*Work request*: Search the material below for the string "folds" and list each line that holds it.

----------

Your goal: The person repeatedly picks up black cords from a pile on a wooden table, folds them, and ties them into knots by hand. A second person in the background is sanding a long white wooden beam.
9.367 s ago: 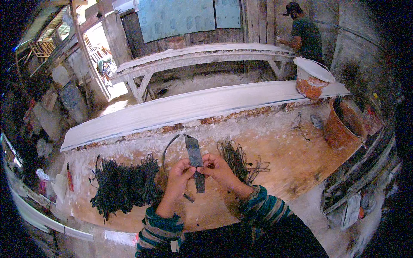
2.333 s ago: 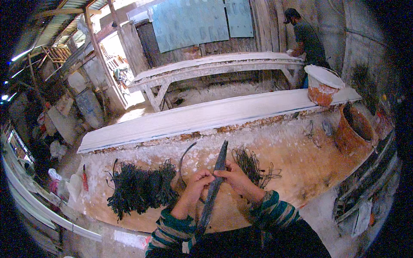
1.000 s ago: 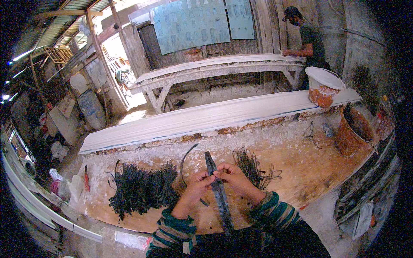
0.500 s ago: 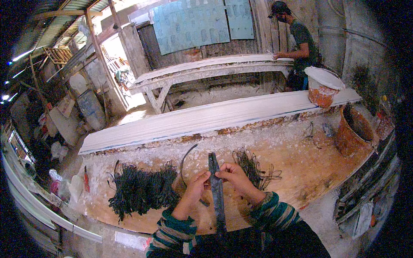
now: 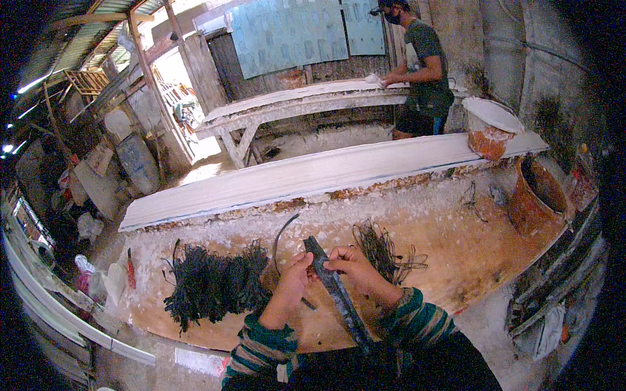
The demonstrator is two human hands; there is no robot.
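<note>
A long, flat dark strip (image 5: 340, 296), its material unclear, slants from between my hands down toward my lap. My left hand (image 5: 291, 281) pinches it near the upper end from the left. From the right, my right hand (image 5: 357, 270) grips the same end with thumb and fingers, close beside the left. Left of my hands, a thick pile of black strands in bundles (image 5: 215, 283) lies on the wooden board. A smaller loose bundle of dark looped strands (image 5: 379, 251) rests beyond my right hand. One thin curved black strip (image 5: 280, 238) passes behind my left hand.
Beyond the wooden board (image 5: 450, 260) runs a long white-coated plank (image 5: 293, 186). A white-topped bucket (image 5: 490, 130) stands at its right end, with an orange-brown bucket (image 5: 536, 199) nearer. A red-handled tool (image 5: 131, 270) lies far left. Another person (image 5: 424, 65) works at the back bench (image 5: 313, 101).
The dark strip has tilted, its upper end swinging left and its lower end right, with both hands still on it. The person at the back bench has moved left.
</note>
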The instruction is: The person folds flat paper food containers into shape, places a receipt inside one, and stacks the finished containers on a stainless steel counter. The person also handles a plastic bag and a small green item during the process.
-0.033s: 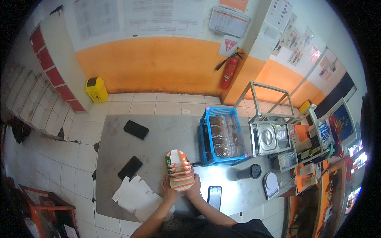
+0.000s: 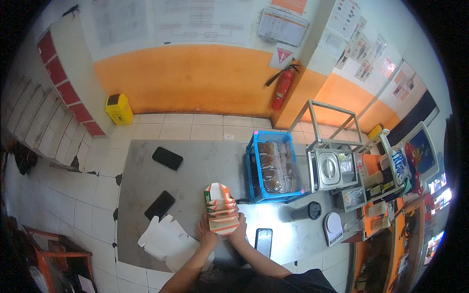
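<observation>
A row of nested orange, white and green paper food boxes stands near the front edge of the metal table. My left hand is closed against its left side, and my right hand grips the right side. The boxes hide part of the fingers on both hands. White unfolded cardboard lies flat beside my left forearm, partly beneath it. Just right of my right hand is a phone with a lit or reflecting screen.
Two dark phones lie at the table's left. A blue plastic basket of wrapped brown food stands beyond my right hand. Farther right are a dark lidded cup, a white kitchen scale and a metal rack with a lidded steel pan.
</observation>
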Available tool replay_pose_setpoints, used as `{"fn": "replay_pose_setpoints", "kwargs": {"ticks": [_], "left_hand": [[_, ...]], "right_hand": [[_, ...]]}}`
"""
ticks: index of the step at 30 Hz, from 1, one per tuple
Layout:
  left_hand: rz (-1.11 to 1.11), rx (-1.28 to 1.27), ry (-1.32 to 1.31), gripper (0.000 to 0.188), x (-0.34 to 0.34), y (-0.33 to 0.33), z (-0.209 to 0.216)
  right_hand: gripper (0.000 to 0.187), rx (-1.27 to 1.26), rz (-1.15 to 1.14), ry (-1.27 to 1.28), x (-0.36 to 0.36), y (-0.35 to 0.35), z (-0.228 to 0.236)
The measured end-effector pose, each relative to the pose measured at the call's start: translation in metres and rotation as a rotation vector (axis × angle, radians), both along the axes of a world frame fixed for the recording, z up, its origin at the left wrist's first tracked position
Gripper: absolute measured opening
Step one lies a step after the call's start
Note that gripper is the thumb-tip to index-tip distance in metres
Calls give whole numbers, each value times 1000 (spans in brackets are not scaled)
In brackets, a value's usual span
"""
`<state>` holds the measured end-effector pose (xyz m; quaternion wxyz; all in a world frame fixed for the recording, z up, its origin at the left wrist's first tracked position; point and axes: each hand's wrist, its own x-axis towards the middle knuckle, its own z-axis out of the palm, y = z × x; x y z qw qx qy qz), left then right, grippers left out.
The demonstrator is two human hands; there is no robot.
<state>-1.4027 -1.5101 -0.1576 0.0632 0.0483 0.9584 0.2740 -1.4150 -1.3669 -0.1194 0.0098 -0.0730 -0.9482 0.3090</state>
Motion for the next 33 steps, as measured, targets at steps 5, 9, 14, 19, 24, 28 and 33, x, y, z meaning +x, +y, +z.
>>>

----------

*Task answer*:
Your goal: The person repeatedly picks up black cords from a pile on a wooden table, folds them, and ties them into knots by hand. A second person in the background is sanding a long white wooden beam.
The instruction is: The person folds flat paper food containers into shape, places a receipt inside one, and stacks the finished containers on a stainless steel counter. The person also handles a plastic bag and a small green item during the process.

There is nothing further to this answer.